RECORDS SHOWN>
╭──

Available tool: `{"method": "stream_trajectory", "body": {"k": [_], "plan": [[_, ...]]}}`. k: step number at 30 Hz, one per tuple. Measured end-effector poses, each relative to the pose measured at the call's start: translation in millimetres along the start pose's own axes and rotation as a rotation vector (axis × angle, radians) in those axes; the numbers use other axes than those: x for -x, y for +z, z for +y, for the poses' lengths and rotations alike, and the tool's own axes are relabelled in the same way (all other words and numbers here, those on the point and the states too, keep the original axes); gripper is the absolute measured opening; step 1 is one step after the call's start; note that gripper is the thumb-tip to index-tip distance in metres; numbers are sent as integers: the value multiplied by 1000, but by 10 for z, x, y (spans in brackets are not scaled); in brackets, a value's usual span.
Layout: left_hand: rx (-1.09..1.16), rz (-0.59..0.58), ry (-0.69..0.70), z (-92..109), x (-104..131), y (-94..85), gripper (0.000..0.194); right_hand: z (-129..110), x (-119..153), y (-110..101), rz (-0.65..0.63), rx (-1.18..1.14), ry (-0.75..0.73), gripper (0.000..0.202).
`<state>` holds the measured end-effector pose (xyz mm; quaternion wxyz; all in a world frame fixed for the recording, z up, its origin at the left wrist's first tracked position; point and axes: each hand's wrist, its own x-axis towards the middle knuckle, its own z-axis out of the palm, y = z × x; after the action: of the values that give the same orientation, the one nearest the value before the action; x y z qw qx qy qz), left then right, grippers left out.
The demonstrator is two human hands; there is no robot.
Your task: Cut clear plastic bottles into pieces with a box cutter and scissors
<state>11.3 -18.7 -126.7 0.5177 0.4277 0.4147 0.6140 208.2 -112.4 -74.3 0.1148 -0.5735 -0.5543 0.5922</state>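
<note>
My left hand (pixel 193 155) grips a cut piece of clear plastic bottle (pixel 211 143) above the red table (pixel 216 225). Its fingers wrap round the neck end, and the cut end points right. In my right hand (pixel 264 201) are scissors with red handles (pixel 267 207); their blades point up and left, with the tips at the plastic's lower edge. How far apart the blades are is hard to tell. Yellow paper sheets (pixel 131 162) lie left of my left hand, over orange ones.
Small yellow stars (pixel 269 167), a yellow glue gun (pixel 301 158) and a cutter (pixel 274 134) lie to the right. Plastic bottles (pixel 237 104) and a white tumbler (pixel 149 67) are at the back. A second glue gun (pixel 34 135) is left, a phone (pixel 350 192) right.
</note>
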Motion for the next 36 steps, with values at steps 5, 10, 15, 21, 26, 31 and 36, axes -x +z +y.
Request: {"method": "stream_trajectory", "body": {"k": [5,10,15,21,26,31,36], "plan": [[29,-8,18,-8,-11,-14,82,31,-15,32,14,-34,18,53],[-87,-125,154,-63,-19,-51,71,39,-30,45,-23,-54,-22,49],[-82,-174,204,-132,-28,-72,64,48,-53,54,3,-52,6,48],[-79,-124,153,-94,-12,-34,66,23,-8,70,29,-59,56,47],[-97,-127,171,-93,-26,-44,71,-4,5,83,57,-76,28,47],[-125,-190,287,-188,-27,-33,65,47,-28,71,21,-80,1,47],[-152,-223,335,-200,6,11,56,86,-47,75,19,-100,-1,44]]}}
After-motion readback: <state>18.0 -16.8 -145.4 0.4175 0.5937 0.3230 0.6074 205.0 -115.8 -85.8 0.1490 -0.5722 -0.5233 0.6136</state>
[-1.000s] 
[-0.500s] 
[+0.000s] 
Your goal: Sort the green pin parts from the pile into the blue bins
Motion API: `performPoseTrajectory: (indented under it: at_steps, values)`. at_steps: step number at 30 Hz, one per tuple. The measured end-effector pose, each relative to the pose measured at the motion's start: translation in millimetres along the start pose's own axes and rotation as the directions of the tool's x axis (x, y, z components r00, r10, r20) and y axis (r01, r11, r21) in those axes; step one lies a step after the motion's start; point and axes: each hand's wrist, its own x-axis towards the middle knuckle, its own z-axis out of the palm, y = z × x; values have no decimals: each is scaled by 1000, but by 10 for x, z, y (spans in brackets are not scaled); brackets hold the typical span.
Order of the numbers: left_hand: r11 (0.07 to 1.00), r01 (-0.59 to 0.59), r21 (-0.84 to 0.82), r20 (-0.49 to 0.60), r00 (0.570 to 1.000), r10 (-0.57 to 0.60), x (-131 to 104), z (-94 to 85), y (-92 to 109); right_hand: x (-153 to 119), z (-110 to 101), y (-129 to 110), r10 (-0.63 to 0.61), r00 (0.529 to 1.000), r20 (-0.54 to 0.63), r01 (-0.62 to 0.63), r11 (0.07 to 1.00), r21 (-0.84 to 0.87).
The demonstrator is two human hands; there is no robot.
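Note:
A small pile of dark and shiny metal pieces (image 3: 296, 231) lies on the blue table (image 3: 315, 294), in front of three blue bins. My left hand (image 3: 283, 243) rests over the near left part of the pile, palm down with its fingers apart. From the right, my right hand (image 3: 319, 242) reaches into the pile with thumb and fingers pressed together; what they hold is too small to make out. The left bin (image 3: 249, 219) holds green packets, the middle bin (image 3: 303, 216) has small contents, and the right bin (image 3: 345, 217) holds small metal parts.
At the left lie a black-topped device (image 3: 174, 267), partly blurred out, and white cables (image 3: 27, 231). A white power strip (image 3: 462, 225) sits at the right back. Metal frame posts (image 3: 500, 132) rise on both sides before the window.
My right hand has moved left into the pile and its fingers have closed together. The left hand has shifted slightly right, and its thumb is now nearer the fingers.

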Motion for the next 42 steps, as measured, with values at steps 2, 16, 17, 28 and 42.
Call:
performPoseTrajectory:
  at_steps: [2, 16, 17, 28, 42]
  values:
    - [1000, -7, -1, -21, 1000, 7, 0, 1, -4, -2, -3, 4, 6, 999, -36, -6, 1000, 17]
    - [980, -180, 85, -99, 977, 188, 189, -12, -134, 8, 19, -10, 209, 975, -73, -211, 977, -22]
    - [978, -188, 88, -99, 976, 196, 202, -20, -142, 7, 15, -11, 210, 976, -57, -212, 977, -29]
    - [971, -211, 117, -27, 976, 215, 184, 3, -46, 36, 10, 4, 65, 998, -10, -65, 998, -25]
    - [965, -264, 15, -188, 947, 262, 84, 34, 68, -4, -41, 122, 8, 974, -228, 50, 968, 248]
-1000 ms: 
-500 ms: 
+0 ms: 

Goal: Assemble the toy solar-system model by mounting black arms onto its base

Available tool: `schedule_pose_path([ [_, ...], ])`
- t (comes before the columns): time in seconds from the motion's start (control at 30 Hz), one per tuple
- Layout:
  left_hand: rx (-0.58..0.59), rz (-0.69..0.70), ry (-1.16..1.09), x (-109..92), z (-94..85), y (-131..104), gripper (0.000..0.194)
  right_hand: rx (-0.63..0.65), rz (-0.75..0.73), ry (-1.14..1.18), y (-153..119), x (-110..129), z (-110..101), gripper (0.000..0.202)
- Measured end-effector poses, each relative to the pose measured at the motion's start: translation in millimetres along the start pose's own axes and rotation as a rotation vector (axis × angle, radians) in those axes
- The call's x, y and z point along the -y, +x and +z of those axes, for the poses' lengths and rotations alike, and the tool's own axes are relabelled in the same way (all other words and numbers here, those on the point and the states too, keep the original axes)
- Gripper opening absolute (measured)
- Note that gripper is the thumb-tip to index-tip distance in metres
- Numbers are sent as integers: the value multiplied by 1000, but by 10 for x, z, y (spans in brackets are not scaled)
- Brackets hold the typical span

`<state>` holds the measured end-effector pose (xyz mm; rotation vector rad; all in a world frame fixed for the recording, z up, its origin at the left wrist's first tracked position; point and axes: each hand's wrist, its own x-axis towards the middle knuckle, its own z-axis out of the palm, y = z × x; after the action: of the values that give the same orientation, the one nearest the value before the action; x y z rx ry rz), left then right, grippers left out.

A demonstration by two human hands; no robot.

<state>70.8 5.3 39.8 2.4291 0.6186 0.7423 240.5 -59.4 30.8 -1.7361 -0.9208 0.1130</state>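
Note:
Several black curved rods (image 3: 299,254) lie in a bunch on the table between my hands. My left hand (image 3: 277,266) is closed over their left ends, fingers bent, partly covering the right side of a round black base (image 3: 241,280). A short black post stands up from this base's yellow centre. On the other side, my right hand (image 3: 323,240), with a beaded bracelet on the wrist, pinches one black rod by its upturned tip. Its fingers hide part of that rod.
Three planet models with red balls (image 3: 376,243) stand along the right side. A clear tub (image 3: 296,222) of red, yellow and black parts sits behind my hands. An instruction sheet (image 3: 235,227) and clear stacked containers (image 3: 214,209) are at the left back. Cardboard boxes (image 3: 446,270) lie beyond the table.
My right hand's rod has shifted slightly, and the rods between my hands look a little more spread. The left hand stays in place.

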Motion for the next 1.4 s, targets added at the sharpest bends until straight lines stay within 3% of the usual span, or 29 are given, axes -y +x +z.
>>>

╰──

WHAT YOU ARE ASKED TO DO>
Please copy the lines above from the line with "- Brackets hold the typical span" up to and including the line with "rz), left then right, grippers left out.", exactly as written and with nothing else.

RESULT FOR THIS EXERCISE>
- Brackets hold the typical span

`<state>` holds the measured end-effector pose (xyz mm; rotation vector rad; all in a world frame fixed for the recording, z up, its origin at the left wrist's first tracked position; point and axes: each hand's wrist, its own x-axis towards the middle knuckle, its own z-axis out of the palm, y = z × x; after the action: of the values that give the same orientation, the one nearest the value before the action; x y z rx ry rz), left then right, grippers left out.

The work on this exercise has been completed.